José María Soria, president of the Spanish Association of Ichthyosis, explains that a diagnosis of this disease is a hard blow for both the patient and their family. “The ones who first suffer from the disease are the parents, who find themselves before an unfamiliar illness and don’t know if the child will survive.” This is joined later by the psychological weight of the looks of others. But Soria is categorical: “You don’t have to hide anything. You have to show it in order to normalize it.”
Beyond the physical and psychological burden that the patients and their families carry, those affected by the disease also face an economic burden, as any ichthyosis requires a series of topical skin products.
For this reason, Ariadna wants to draw attention to her illness, so that everyone is aware of all the money and time that those affected by it spend by applying treatments that are only palliative, as they suffer from a lot of itching and stinging, among many other things. She also wants to stop the stigmatization. She emphasizes: “Now that I’m older, I deal with it much better. Still, it hasn’t been easy, having to put up with looks of disgust or pity every day, inappropriate comments, expressions of contempt... And all this is due to ignorance and lack of knowledge. We want people to put themselves in our shoes to fight for ichthyosis research, so that one day we can talk about it in the past tense.”
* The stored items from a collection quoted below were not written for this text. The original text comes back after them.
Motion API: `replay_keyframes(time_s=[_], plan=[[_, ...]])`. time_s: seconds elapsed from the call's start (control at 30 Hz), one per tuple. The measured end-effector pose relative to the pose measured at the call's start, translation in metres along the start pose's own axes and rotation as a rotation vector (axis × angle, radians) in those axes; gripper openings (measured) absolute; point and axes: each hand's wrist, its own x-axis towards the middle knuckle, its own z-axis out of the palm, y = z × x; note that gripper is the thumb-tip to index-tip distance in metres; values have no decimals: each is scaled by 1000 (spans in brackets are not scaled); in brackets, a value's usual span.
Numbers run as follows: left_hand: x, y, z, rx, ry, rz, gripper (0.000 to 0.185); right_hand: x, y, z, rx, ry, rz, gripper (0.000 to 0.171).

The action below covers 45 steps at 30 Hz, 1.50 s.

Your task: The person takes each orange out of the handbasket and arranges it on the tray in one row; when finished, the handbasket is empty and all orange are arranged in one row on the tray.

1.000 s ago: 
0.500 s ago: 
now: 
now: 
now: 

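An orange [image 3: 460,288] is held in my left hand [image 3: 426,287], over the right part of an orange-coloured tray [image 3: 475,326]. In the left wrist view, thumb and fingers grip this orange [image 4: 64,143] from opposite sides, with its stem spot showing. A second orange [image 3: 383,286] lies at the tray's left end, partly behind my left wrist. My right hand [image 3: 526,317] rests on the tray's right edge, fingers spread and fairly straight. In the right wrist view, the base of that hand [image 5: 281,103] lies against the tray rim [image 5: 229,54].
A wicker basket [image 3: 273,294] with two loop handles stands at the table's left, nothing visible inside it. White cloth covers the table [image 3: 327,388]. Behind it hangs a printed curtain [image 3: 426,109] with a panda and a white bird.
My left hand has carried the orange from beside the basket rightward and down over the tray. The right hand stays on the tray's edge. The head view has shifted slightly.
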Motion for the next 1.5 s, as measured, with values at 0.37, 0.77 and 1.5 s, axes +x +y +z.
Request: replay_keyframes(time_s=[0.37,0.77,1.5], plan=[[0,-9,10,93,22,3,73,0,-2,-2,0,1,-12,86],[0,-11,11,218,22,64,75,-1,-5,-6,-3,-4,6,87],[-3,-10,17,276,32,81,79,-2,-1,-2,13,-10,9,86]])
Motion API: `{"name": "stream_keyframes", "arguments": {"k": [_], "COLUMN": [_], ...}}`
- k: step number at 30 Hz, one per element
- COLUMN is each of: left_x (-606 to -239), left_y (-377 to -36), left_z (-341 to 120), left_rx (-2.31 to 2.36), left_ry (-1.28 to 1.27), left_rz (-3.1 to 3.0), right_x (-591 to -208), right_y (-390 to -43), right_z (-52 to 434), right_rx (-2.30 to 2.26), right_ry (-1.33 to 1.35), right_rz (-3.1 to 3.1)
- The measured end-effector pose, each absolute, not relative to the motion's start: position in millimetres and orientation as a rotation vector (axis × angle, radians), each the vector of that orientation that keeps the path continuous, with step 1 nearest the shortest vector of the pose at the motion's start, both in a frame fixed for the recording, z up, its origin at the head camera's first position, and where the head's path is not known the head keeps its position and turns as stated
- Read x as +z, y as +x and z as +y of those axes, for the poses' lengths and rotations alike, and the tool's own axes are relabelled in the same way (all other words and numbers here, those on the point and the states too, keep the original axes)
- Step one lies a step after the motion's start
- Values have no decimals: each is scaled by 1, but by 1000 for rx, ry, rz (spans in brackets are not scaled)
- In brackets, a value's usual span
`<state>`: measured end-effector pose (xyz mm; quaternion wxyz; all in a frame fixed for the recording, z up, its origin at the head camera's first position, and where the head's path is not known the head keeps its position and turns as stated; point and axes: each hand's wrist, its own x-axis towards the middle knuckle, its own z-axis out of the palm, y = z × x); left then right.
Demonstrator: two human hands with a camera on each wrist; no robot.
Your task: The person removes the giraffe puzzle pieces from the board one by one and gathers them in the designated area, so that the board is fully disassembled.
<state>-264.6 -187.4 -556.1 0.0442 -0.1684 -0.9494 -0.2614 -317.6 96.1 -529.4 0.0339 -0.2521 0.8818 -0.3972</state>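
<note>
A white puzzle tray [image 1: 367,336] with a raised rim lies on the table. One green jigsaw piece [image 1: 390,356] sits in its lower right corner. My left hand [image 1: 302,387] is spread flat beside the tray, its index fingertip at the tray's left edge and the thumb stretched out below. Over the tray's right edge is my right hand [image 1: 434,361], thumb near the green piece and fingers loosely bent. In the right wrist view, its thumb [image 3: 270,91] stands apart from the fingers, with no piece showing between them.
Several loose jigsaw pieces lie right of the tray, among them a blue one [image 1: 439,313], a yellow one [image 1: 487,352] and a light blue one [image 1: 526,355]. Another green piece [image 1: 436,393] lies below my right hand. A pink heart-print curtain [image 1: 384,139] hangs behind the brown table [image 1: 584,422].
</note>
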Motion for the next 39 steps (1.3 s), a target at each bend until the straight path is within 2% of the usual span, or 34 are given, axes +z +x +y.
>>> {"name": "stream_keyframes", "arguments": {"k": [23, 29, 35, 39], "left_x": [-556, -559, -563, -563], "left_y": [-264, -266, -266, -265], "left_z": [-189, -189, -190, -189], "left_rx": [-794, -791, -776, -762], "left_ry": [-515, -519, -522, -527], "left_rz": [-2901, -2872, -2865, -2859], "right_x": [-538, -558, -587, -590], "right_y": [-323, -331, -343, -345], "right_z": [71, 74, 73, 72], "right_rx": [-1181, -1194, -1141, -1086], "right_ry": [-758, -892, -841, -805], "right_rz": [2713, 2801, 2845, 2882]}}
As is the case with all rare conditions, the search for a cure or any therapeutic alternatives to overcome the risks of the disease can be quite a struggle. Starting a study is not easy, although Dr. Ángela Hernández, a member of the Spanish Academy of Dermatology and Venereology, admits that the pace has increased in recent years, and that tests have begun on biological drugs to improve the situation of patients. “In keratinization disorders, we know that patients have systemic inflammation. What we want to do is reduce the external inflammation and improve the condition of the skin. What would be ideal would be to find a biomarker that allows us to carry out a targeted treatment with a biological drug. But, of course, for this type of research we need money, and the resources allocated to rare diseases are, unfortunately, very limited,” she points out.
With so few patients, there’s not much interest from the pharmaceutical industry. “They’re not profitable,” laments the dermatologist.